There's only one effectively redemptive sacrifice, the sacrifice of self-will to make room for the knowledge of God.
For the born traveller, travelling is a besetting vice. Like other vices, it is imperious, demanding its victim's time, money, energy and the sacrifice of comfort.
Every idol, however exalted, turns out, in the long run, to be a Moloch, hungry for human sacrifice.
Most vices demand considerable self-sacrifices. There is no greater mistake than to suppose that a vicious life is a life of uninterrupted pleasure. It is a life almost as wearisome and painful -- if strenuously led -- as Christian's in The Pilgrim's Progress.
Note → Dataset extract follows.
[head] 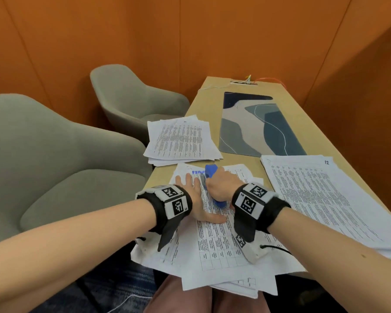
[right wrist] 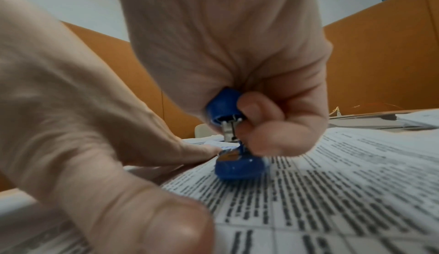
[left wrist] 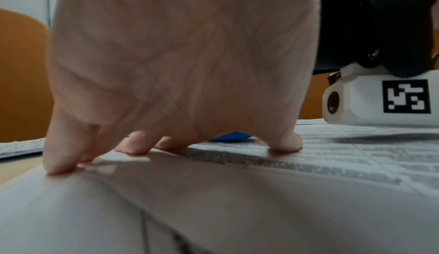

The place is good. How good, one must have circumnavigated the globe to discover. Why not stay? Take root? But roots are chains. I have a terror of losing my freedom. Free, without ties, unpossessed by any possessions, free to do as one will, to go at a moment's notice wherever the fancy may suggest--it is good. But so is this place. Might it not be better? To gain freedom one sacrifices something [...] and all that these things and people signify. One sacrifices something--for a greater gain in knowledge, in understanding, in intensified living? I sometimes wonder.
Modern man's besetting temptation is to sacrifice his direct perceptions and spontaneous feelings to his reasoned reflections; to prefer in all circumstances the verdict of his intellect to that of his immediate intuitions.
The amelioration of the world cannot be achieved by sacrifices in moments of crisis; it depends on the efforts made and constantly repeated during the humdrum, uninspiring periods, which separate one crisis from another, and of which normal lives mainly consist.